No. It's true that it's an invariant, but the rest mass (I just call it the mass because it's the only "kind" of mass you need to consider in special relativity) is not the amount of stuff an object is made of. Any internal energy that the object has also contributes to the mass.

That is the true meaning of the Einstein mass-energy equivalence. I prefer to write it as ##E_o=mc^2## where ##E_o## is called the rest energy and ##m## is the mass.
 

1. How are mass and energy related?

The relationship between mass and energy is described by Albert Einstein's famous equation, E=mc². This equation states that energy (E) is equal to the mass (m) multiplied by the speed of light (c) squared.
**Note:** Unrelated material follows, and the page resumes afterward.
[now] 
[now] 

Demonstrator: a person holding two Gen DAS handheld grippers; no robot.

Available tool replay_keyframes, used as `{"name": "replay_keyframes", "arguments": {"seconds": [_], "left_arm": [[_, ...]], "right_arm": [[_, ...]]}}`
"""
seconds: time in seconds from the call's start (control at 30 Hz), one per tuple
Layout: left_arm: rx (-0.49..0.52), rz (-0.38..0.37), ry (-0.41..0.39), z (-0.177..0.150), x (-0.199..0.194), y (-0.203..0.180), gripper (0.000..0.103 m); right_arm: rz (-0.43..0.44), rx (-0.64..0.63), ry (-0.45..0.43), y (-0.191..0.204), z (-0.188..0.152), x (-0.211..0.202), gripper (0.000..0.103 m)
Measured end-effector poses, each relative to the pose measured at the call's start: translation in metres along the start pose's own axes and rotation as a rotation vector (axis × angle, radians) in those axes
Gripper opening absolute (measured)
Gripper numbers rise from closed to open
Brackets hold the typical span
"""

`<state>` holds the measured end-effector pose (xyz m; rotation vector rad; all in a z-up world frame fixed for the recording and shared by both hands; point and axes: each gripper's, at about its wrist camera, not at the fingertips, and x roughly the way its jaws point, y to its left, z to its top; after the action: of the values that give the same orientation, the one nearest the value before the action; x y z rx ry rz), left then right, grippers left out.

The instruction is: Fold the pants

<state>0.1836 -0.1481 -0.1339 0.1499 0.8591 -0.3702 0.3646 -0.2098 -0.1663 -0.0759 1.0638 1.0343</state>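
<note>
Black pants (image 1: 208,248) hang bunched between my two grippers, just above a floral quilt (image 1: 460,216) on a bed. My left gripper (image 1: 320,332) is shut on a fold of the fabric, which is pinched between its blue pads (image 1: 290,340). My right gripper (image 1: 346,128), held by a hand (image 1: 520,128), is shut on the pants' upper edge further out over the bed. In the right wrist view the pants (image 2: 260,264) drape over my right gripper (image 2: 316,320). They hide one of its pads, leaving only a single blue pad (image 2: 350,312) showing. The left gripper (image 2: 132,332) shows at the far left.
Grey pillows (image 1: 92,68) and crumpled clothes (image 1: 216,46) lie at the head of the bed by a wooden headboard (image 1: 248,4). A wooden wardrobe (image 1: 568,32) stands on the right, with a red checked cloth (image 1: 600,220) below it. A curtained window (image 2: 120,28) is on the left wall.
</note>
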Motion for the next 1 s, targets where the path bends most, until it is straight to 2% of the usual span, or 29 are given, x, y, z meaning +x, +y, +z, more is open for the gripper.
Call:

This means that mass and energy are directly proportional to each other, and one can be converted into the other.

2. Can mass be converted into energy?

Yes, according to Einstein's equation, mass can be converted into energy. This process is known as nuclear fusion, where the nuclei of atoms combine to form a larger nucleus, releasing a tremendous amount of energy in the process. This is the process that powers the sun and other stars.

3. How does the relationship between mass and energy affect everyday life?

The relationship between mass and energy is a fundamental principle of physics and has many practical applications in everyday life. For example, the conversion of mass into energy is used in nuclear power plants to generate electricity. It is also used in medical imaging techniques such as PET scans, where the conversion of small amounts of mass into energy can be detected and used to create images of the body's internal structures.

4. Is it possible to convert energy into mass?

Yes, according to Einstein's equation, energy can be converted into mass. This process is known as nuclear fission, where a large nucleus is split into smaller nuclei, releasing a tremendous amount of energy. This process is used in nuclear weapons and nuclear power plants.

5. How does the relationship between mass and energy relate to the concept of conservation of energy?

The relationship between mass and energy does not violate the law of conservation of energy. The total amount of energy in a closed system remains constant, but it can be converted from one form to another, including the conversion of mass into energy and vice versa. This principle is known as the law of mass-energy conservation.